**Problem statement**.
Every line holding the string "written" should be copied out of the listing.
—————
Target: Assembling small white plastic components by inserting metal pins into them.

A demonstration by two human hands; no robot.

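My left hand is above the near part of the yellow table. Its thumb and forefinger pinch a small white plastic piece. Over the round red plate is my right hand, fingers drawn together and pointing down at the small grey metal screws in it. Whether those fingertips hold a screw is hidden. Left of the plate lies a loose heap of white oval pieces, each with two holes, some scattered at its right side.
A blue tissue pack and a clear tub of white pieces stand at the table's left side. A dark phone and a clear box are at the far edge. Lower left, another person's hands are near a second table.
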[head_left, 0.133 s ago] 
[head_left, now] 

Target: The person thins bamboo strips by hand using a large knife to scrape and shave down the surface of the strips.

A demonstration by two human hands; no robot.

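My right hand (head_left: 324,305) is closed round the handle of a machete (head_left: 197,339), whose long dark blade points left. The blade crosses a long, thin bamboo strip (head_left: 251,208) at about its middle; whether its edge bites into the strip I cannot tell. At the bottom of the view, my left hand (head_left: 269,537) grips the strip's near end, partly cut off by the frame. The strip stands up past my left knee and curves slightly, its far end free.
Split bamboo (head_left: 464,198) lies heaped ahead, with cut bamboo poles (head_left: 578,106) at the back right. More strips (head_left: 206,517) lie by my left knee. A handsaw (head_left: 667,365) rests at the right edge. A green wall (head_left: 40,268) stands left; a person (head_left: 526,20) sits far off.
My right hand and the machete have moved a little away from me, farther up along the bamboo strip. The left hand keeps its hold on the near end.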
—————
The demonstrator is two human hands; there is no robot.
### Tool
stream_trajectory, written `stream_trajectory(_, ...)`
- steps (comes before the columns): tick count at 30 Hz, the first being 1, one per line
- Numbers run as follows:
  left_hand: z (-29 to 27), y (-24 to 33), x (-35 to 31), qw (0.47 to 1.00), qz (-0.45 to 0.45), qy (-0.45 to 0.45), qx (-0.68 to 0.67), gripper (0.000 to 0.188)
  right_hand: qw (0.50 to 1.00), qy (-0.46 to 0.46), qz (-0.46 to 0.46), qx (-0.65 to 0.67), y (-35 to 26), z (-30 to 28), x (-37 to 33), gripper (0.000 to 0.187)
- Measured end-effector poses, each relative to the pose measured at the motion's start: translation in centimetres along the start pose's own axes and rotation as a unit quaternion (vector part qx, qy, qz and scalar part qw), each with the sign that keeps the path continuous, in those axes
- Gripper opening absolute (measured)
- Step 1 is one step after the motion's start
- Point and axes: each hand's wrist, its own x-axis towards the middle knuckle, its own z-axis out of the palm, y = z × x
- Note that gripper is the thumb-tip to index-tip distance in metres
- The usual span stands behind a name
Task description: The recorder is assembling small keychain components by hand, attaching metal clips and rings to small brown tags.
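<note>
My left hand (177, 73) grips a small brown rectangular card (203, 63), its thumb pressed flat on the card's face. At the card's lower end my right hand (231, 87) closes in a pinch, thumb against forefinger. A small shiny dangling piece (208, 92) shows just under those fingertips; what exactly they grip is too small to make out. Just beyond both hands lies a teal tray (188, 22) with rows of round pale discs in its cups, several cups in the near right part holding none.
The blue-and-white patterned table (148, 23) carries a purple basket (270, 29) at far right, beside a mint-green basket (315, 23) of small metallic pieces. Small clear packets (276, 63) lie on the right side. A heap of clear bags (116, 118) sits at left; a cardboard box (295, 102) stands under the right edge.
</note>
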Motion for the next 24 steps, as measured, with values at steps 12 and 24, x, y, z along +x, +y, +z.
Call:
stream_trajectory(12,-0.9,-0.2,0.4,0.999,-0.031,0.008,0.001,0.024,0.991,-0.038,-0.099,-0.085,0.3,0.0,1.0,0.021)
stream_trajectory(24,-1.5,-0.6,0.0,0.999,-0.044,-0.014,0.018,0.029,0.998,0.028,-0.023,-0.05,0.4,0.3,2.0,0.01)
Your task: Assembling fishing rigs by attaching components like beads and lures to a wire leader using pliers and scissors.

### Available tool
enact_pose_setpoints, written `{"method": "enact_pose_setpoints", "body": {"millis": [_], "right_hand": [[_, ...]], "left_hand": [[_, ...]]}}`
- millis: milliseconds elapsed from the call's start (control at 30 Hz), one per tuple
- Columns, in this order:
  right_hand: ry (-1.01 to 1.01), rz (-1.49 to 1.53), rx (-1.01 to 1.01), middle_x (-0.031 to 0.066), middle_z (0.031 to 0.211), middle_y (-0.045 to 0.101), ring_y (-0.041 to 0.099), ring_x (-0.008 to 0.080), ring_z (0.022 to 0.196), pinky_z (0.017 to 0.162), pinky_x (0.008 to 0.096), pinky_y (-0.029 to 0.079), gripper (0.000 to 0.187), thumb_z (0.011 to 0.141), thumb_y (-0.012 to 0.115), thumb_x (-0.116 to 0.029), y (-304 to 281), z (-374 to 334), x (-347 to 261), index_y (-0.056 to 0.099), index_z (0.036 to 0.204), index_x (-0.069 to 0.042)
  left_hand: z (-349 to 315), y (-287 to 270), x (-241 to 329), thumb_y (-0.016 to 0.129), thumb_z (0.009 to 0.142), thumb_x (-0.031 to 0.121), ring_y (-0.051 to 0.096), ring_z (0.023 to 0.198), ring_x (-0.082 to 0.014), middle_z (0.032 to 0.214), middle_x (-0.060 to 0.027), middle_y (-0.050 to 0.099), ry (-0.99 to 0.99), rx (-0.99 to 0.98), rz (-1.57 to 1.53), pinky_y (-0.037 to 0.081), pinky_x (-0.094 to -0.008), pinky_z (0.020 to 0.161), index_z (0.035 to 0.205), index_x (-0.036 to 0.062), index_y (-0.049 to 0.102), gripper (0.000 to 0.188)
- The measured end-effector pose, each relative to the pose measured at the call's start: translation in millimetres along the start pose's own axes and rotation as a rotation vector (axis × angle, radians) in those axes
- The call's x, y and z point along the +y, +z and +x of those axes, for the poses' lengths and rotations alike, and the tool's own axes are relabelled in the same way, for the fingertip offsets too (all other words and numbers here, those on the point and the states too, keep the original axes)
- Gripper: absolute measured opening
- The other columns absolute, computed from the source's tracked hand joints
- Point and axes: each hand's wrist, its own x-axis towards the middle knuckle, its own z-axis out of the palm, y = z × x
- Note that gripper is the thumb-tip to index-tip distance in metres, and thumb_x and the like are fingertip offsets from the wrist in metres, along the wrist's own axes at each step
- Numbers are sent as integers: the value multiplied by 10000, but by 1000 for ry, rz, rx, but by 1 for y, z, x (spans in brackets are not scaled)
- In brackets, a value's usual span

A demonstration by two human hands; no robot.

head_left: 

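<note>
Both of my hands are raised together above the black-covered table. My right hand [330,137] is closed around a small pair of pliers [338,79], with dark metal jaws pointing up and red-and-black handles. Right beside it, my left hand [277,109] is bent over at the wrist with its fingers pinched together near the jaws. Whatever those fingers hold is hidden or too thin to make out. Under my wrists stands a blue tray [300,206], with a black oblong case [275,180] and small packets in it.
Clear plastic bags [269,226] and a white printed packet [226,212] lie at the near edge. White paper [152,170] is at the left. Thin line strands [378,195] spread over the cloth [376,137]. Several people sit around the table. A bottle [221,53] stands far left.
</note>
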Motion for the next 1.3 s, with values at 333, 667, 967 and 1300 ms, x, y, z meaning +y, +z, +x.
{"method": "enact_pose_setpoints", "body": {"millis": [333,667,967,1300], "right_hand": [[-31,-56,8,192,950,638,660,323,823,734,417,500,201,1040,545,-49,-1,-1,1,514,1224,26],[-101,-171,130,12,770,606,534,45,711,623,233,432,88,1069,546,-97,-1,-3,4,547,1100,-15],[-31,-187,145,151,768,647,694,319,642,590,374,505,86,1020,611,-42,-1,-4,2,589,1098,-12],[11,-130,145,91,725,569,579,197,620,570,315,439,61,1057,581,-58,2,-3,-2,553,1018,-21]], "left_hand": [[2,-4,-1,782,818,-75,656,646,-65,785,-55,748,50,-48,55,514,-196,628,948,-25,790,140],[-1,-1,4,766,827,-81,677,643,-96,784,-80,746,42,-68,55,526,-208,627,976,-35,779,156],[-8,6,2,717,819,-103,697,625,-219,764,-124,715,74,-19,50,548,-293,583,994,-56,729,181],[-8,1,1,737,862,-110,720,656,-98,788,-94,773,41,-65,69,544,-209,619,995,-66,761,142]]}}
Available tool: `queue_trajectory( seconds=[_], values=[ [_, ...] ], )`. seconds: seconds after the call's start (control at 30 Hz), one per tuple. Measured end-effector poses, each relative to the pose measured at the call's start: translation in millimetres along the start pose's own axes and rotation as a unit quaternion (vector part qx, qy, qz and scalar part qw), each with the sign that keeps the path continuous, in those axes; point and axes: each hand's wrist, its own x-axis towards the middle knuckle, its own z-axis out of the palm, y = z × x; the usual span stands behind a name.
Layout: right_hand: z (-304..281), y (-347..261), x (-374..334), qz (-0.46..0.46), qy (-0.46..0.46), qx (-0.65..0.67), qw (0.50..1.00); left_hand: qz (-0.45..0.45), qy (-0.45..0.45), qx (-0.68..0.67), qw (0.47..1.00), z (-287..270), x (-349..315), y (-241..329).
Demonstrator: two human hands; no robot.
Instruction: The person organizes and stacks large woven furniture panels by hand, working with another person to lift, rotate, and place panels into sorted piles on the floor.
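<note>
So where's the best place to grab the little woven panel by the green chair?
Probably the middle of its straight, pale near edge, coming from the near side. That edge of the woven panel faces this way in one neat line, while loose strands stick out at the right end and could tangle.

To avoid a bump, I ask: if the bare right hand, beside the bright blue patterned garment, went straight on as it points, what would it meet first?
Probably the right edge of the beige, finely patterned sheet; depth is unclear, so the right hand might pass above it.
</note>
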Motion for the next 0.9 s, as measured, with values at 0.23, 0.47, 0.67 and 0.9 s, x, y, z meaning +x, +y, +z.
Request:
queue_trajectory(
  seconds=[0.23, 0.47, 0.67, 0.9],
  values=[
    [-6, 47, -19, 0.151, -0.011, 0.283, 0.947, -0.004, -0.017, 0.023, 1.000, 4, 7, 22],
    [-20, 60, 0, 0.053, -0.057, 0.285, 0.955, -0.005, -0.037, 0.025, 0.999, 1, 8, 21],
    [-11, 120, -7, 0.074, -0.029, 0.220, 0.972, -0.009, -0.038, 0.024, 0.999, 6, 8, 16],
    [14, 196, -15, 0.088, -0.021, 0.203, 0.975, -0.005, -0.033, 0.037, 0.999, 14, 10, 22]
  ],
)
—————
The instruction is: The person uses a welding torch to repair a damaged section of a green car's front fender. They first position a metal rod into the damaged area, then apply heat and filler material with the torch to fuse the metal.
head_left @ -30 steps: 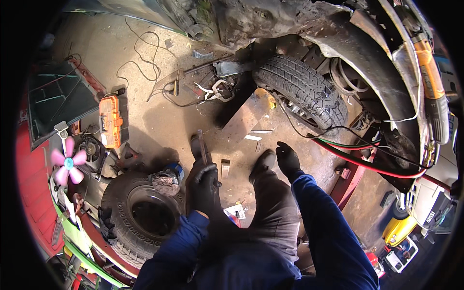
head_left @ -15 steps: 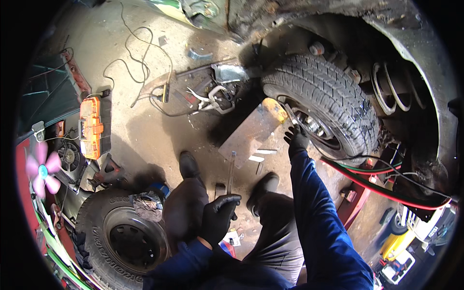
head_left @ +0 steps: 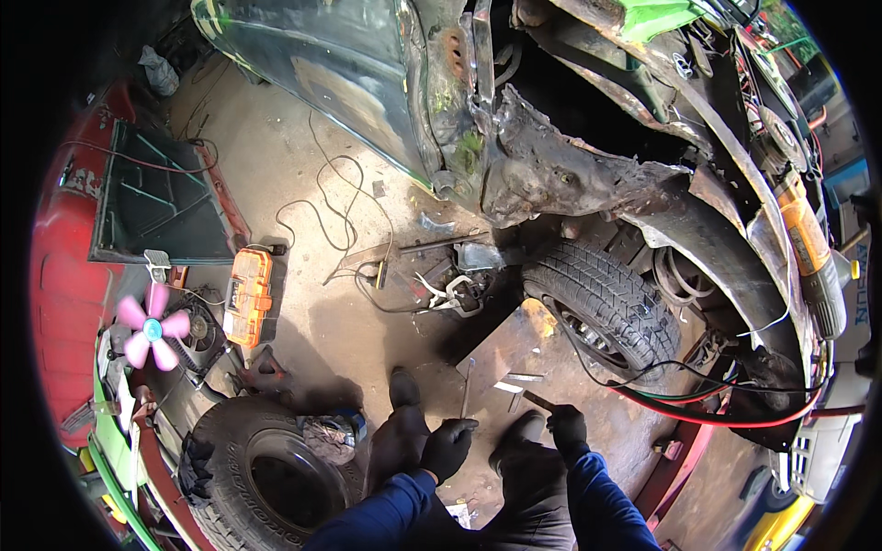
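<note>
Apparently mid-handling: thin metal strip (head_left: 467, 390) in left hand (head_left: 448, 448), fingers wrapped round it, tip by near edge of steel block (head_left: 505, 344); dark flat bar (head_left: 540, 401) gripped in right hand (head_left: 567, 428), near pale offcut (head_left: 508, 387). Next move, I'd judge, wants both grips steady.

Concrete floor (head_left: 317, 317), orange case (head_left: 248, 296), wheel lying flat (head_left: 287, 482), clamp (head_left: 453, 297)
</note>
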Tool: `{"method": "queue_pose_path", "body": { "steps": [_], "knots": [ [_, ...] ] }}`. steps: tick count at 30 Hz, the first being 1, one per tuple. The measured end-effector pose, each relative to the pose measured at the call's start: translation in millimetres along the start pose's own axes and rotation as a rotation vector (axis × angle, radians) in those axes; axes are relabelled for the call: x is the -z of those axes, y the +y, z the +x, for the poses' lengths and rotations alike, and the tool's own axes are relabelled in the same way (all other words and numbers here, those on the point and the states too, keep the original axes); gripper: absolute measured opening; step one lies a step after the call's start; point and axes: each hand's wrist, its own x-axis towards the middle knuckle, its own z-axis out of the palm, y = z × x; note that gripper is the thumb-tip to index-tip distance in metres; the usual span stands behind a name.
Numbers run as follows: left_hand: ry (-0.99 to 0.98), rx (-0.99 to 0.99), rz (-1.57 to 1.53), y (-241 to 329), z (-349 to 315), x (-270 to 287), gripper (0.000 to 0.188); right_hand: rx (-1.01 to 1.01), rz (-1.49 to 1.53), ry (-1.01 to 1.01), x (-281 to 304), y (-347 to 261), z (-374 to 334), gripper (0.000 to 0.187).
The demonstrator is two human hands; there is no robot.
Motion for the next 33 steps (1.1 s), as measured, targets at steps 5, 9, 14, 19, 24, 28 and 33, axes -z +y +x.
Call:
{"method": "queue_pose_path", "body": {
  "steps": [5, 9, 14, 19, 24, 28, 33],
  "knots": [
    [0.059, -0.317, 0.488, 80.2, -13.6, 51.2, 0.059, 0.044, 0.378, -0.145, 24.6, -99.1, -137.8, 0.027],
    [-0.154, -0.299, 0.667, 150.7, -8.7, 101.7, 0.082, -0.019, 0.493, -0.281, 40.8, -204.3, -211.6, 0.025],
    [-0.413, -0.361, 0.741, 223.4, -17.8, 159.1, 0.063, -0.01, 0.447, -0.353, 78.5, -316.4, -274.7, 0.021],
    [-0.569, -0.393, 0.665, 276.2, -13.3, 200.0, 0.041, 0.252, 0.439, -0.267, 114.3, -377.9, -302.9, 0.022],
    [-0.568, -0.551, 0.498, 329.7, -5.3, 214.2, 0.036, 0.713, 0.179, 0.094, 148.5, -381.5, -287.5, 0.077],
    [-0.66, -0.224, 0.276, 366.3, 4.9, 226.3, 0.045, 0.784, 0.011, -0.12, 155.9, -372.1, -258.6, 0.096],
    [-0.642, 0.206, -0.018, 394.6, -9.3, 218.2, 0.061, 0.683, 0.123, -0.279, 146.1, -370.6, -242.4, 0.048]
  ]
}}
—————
**Exercise response**.
stream_trajectory, written `stream_trajectory(_, ...)`
enact_pose_setpoints, written `{"method": "enact_pose_setpoints", "body": {"millis": [_], "right_hand": [[_, ...]], "left_hand": [[_, ...]]}}`

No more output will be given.